• **Exercise directions**:
Please give again, word for word, the lines that lie between the start of the listing below and the line with "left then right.", both included.

(Recorded data begins)

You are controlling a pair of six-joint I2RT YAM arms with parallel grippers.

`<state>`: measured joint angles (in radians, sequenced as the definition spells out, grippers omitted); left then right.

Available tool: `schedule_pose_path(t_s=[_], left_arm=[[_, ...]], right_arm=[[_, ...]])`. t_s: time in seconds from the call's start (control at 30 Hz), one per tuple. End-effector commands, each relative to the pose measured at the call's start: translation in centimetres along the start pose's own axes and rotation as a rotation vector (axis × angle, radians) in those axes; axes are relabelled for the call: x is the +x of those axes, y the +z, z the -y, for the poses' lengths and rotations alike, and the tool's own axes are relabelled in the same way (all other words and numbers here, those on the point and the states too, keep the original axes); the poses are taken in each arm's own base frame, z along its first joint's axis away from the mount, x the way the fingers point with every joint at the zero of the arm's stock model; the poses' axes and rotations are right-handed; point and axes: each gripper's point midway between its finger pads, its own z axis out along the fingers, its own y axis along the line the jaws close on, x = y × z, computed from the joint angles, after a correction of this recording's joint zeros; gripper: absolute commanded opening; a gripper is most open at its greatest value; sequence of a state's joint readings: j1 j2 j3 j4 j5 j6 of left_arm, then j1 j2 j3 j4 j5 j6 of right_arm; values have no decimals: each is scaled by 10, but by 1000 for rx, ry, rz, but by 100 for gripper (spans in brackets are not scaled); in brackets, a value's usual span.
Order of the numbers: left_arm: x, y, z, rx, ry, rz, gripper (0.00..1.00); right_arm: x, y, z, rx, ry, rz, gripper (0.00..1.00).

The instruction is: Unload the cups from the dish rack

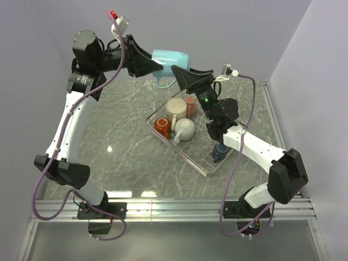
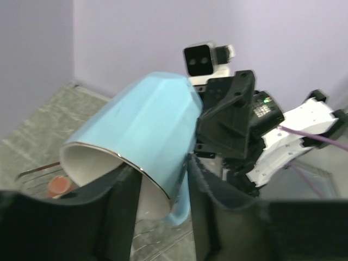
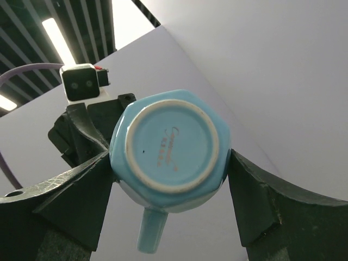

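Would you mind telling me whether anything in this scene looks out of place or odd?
The light blue mug hangs sideways in mid-air, held by both arms at once: the left gripper pinches its rim, the right gripper clamps its base. The dish rack sits askew on the table.

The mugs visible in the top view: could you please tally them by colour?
light blue mug: 1
cream mug: 1
pinkish-orange mug: 1
orange-red mug: 1
white mug: 1
dark blue mug: 1
Total: 6
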<state>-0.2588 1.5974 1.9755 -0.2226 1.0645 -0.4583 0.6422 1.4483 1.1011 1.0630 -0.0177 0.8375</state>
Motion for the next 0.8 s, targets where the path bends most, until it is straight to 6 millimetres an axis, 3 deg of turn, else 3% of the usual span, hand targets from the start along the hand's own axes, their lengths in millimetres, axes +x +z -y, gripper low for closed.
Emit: schedule_pose_path(t_s=[0.0,0.13,0.17,0.23,0.37,0.43,0.47,0.53,0.57,0.63,0.77], left_arm=[[-9,0,31,121,3,12,39],[-8,-1,47,197,-36,7,28],[-9,-1,49,207,-51,10,15],[-9,-1,49,200,-68,9,0],[-9,-2,36,107,-51,27,0],[-8,-6,15,-6,-81,47,0],[-7,-10,5,-45,-62,51,0],[-7,-21,-17,-144,-67,68,0],[-4,-25,-27,-179,-55,68,0],[1,-39,-50,-262,-55,66,0],[18,-59,-82,-409,-15,34,0]], right_arm=[[-40,12,-53,-158,26,125,0],[-31,15,-45,-147,43,102,0],[-28,15,-45,-150,49,96,0],[-20,16,-38,-139,66,78,0],[-2,14,-20,-98,46,29,0],[3,9,-6,-55,8,14,16],[9,7,3,-24,-8,-3,43],[14,2,16,22,-55,-22,63],[20,-1,27,66,-68,-49,79],[29,-7,46,127,-110,-94,92],[37,-19,80,251,-155,-125,95]])
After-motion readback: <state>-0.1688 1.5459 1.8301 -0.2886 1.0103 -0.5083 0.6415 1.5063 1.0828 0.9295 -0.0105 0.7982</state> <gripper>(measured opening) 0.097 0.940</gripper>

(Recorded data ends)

• **Exercise result**:
You are controlling a pair of six-joint I2RT YAM arms with parallel grippers.

`<state>`: measured joint angles (in radians, sequenced as the definition spells out, grippers omitted); left then right.

The complete answer has now been given.